You wouldn't think G. Wayne Miller would have time left to blink, considering the work he delivers. His bylines are familiar in the Providence Journal, where he has reported for the past 27 years, writing articles and series on such subjects as endemic poverty, the fire dangers of foam in households, and the invention of open-heart surgery. That last subject turned into King of Hearts (Crown, 2000), one of six non-fiction books Miller has written (plus a novel) on subjects as diverse as NASCAR racing and the toy industry.Now 54, unmarried, and unflaggingly prolific, he has found the time to write and co-produce a documentary film, On the Lake: Life and Love in a Distant Place.
"I spent a lot of my vacation time and weekends," Miller says about making the film. "I don't sleep a lot. I wish I could."
Now in post-production, with Miller giving input in editing sessions, On the Lake is about the tuberculosis epidemic — now worldwide — that existed in this country in the 1900s. The film grew out of his 12-part 2006 series on a TB patient at the Zambarano Memorial Hospital, in Burrillville.
The film's director and co-producer is David Bettencourt, who made the 2007 documentary You Must Be This Tall: The Story of Rocky Point Park. Miller's friendship with the filmmaker came out of a series he did 16 years ago about a year in the life of a suburban high school student, Bettencourt; that became the book Coming of Age (Random House, 1995).
"The worst of the epidemic in this country was from the 1880s until the early 1950s, when effective drugs came online," Miller said. "When you go back to the early part of that, nobody was tracking statistics. But you can safely say that hundreds of thousands, if not millions of Americans died."
An estimated nine million people are infected with TB today, and nearly two million died in the last year that the WHO reported data, 2006.

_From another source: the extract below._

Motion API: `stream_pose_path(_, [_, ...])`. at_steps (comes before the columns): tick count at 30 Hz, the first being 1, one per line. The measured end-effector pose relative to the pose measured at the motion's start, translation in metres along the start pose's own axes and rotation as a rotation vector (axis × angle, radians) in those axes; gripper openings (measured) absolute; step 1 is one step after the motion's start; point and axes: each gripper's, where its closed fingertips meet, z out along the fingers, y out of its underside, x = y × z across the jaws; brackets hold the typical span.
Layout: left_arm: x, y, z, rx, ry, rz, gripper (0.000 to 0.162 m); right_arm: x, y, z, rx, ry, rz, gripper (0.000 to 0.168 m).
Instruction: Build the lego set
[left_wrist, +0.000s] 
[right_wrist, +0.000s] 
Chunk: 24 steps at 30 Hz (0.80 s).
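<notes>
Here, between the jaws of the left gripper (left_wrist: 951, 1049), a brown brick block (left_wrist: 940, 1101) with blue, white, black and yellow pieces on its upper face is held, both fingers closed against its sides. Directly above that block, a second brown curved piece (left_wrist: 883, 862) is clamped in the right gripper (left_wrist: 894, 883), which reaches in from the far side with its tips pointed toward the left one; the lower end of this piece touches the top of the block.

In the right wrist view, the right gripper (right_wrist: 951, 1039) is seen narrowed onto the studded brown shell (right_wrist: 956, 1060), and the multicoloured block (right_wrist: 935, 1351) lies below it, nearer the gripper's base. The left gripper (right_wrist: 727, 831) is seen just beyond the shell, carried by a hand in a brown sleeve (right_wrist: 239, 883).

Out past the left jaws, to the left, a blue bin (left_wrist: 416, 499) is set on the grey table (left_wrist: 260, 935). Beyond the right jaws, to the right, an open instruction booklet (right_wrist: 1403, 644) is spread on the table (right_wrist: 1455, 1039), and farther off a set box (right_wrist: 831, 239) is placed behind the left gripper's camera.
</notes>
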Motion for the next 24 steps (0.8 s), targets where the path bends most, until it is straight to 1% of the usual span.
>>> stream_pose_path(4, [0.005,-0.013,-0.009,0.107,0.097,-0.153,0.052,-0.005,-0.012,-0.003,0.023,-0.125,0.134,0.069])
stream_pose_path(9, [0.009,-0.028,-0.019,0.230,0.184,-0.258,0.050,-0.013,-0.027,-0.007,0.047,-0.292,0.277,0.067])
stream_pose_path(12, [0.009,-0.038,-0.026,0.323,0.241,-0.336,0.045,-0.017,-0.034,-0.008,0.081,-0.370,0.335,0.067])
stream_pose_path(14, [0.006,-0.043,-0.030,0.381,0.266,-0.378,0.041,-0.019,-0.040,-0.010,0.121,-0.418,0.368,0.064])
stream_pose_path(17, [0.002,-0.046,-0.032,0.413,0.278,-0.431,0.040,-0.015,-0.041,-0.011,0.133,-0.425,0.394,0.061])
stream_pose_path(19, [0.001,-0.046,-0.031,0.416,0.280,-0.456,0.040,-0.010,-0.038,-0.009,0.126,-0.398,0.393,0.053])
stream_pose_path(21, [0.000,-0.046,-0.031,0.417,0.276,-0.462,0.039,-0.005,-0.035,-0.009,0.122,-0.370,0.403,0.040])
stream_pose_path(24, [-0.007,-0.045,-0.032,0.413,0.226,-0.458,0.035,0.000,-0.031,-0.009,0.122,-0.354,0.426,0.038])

"Globally today it's the number two killer among infectious diseases, after HIV-AIDS," Miller said, noting that like in the early days of AIDS, for years neither the cause nor the means of transmission was known.
Miller never took a journalism class, entering Harvard College wanting to be a neurosurgeon, but he was quickly distracted by courses in philosophy, creative writing, and one in filmmaking.
"I left Harvard thinking I would someday be a filmmaker," he says. "Life took me in a somewhat different direction."
Until now, that is. The Miller/Bettencourt team has two more documentaries in pre-production, one on spirituality and the other about old-money aristocracy. (For further information about his books and their film projects, go to gwaynemiller.com.)
The tuberculosis documentary will premiere at the Stadium Theatre in Woonsocket on February 13.